* [Task]:
Nothing should be output except the lines from the top of the material below through the line that contains "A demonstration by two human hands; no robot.", each exactly as written.

* [Source data]:
----------

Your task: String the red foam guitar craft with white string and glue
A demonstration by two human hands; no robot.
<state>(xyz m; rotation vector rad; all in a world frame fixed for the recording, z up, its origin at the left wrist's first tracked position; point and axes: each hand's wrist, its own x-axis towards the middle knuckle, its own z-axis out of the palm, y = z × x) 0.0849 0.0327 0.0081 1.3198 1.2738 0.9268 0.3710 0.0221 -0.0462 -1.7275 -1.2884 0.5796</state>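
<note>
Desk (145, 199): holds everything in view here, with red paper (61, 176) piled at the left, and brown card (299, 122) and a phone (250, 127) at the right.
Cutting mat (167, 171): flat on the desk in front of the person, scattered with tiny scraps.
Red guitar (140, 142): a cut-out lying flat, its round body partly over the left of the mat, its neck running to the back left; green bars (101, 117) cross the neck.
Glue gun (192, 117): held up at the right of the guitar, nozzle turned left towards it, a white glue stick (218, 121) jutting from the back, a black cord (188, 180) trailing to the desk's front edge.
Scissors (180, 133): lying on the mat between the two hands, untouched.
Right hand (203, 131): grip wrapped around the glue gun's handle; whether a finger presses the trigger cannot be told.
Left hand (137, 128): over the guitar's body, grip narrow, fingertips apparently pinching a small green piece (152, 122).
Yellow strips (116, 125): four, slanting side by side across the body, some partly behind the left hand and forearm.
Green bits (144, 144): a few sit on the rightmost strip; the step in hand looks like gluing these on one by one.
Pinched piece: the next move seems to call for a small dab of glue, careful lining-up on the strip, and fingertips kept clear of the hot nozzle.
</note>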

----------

* [Answer to this task]:
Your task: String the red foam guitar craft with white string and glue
A demonstration by two human hands; no robot.

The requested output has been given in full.